• **Exercise**
Could you please find each line in the records that contains the word "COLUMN" and copy it?

Stored data
++++++++
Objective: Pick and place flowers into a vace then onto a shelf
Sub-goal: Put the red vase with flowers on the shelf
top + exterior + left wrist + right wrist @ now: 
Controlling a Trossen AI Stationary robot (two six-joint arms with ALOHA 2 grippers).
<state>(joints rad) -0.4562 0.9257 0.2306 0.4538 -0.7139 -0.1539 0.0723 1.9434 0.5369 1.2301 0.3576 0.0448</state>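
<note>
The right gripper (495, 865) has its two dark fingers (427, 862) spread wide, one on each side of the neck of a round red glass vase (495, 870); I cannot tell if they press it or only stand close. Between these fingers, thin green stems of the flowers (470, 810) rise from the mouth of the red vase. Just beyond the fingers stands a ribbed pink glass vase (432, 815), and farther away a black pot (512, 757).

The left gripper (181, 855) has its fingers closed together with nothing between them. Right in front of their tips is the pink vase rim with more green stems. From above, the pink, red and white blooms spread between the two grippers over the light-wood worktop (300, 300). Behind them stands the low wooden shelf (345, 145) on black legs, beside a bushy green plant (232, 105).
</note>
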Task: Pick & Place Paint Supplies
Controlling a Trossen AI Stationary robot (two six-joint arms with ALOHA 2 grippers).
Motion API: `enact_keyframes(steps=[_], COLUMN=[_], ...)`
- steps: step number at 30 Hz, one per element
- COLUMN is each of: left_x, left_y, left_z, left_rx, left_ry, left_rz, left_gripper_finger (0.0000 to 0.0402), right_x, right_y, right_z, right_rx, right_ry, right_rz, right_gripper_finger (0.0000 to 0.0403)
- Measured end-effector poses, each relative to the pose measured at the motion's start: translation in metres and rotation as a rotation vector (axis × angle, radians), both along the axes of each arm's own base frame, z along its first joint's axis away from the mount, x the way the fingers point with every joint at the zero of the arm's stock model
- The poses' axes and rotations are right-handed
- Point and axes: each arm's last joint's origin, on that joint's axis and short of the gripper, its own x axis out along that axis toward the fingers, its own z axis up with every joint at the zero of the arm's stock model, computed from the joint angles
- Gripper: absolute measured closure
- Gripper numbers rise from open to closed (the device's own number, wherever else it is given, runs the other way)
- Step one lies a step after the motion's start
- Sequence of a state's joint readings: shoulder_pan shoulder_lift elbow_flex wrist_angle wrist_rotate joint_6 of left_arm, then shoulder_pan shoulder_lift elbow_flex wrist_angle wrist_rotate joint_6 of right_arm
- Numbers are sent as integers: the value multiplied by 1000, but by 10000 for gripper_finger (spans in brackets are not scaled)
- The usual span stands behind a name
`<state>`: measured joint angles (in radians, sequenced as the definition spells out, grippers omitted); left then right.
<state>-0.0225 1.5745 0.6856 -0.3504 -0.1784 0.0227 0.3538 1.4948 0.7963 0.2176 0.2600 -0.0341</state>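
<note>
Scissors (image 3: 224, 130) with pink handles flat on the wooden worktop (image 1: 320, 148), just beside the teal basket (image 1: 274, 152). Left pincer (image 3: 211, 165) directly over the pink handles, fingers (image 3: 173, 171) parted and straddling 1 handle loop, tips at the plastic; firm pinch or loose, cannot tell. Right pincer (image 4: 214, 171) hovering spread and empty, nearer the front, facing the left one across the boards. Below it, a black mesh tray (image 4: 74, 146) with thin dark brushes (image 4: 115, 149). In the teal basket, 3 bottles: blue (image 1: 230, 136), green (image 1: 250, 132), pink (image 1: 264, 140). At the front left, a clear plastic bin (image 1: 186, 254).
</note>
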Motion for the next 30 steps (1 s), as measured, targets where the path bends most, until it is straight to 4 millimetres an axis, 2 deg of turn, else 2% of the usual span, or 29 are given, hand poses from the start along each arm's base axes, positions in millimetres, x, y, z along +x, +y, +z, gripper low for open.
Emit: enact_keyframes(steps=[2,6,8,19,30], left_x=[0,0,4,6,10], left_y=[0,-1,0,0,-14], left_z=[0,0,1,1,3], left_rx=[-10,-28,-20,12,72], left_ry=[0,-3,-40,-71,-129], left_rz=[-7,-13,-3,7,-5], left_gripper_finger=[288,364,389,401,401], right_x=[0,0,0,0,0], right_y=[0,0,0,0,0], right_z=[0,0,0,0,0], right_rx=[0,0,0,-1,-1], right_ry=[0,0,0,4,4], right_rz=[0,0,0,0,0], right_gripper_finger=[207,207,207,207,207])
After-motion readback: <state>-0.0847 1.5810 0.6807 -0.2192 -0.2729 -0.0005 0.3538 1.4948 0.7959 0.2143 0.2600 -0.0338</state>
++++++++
• **Task result**
Motion API: `enact_keyframes(steps=[_], COLUMN=[_], ...)`
- COLUMN is each of: left_x, left_y, left_z, left_rx, left_ry, left_rz, left_gripper_finger (0.0000 to 0.0402), right_x, right_y, right_z, right_rx, right_ry, right_rz, right_gripper_finger (0.0000 to 0.0403)

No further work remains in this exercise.